The report of Dr. Carson's remarks sparked outrage in Terri Schiavo's family. Her brother, Bobby Schindler, said at the time that “at best,” Carson “spoke from a perspective of personal prejudice and ignorance.”

“Dr. Carson owes every pro-life advocate an apology,” he said.

Operation Rescue President Troy Newman said that Carson's statement, and then-Florida Governor Jeb Bush's last-minute actions, disqualified both men from becoming president

Carson told LifeSiteNews that he would not support the judicial order in the Schiavo case. “When the patient is not terminal, as Terri Schiavo was not, the treatment plan should be determined on the basis of the consensus between the family and the healthcare providers,” Dr.

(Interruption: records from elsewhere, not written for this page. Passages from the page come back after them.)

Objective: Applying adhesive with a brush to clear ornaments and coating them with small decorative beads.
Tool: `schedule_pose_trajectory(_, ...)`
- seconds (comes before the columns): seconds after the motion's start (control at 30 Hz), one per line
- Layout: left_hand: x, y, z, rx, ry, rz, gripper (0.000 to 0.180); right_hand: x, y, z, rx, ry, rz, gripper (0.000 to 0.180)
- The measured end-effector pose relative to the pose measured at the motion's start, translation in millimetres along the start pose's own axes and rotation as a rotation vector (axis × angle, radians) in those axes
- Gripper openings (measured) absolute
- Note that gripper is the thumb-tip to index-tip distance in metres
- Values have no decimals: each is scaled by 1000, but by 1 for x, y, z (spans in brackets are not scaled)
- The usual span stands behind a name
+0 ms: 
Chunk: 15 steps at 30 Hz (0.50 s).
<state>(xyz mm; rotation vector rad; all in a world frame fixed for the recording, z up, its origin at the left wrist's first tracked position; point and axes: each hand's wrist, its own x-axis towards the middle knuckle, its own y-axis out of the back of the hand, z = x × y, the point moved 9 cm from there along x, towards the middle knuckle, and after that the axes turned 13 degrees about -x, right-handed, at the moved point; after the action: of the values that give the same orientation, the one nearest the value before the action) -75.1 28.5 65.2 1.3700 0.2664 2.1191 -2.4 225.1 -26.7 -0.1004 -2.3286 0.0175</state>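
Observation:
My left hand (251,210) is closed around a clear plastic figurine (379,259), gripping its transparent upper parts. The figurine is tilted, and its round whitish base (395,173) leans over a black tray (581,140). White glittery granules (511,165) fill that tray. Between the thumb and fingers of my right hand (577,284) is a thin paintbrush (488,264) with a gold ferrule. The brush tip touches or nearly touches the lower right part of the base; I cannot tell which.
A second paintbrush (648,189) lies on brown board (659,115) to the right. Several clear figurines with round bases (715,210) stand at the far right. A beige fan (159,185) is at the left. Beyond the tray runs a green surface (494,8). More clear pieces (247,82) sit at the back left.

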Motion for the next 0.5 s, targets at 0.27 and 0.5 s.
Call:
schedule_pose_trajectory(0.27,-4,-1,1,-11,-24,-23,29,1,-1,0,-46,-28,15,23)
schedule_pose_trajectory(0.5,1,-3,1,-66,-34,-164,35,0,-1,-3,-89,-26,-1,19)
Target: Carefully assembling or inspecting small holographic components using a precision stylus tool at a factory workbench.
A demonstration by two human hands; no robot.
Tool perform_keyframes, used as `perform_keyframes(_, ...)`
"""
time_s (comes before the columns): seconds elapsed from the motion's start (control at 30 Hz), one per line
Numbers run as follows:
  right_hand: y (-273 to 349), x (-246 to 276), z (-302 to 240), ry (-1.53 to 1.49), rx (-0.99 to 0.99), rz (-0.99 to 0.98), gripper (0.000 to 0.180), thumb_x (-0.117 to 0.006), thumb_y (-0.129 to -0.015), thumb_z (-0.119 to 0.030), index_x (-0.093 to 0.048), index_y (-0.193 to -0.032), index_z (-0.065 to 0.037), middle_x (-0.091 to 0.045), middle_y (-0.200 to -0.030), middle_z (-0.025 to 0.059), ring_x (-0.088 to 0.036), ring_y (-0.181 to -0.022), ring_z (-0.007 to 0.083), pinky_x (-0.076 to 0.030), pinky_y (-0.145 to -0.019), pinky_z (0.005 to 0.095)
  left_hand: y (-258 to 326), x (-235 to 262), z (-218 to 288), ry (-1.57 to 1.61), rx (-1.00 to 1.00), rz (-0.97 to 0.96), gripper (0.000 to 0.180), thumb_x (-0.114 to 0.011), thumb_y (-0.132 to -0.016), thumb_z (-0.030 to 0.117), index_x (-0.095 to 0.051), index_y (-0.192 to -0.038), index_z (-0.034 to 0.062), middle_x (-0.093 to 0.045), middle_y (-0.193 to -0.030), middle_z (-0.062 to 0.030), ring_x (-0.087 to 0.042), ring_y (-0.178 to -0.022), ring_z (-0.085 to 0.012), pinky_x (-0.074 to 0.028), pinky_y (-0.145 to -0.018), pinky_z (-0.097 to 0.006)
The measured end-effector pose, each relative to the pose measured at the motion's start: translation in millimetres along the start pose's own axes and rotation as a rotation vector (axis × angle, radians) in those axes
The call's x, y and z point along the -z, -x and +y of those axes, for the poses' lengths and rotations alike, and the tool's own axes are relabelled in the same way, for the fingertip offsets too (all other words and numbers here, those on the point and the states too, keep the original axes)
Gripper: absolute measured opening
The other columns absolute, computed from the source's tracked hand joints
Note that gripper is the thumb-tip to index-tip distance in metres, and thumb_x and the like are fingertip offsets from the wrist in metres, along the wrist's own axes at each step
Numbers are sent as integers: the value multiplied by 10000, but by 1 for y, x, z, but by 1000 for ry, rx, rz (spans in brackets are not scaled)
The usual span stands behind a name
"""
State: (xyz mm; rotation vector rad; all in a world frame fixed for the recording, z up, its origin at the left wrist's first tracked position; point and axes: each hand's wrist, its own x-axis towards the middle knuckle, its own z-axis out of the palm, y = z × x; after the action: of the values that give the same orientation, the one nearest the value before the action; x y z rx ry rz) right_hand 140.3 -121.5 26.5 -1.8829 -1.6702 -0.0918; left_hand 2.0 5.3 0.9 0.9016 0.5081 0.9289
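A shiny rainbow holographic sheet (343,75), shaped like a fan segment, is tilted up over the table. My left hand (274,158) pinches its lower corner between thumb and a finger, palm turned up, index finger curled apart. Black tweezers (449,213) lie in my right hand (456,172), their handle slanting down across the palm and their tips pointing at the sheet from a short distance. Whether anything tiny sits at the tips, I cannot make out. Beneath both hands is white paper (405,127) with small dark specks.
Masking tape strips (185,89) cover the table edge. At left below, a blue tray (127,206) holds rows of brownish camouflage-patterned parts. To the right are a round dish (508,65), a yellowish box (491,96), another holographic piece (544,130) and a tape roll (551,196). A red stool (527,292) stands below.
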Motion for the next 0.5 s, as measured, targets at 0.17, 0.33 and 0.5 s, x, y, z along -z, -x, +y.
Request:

Carson told LifeSiteNews. “Terri’s case should have never been turned into the media circus that we witnessed.”

“I respect the emotions of the Schiavo family and know that this is a painful and difficult issue for many who defend the sanctity of life,” he said.

That is consistent with a similar view Dr. Carson took in a Facebook post last October concerning terminally ill patients like Brittany Maynard. “Most people with terminal diseases can be allowed to die naturally if interventions are withheld and adequate comfort measures are taken,” he wrote at the time. “For example, people with glioblastoma (grade IV brain cancer) are usually on high doses of steroids. If the steroids are acutely withdrawn with the permission of the patient and family and sedation is administered, death follows quickly.”

Dr. Carson, who has sunk to second place in a new presidential poll well behind Donald Trump, told LifeSiteNews that his commitment to the right to life is not a newly articulated political position but a lifelong concern.

“For me, defending life is not just…political,” he said. “It is who I am.”

“I opposed euthanasia long before I was in the public eye, and I continue to do so today,” he concluded.

This story was updated at 1:23 p.m. Eastern time.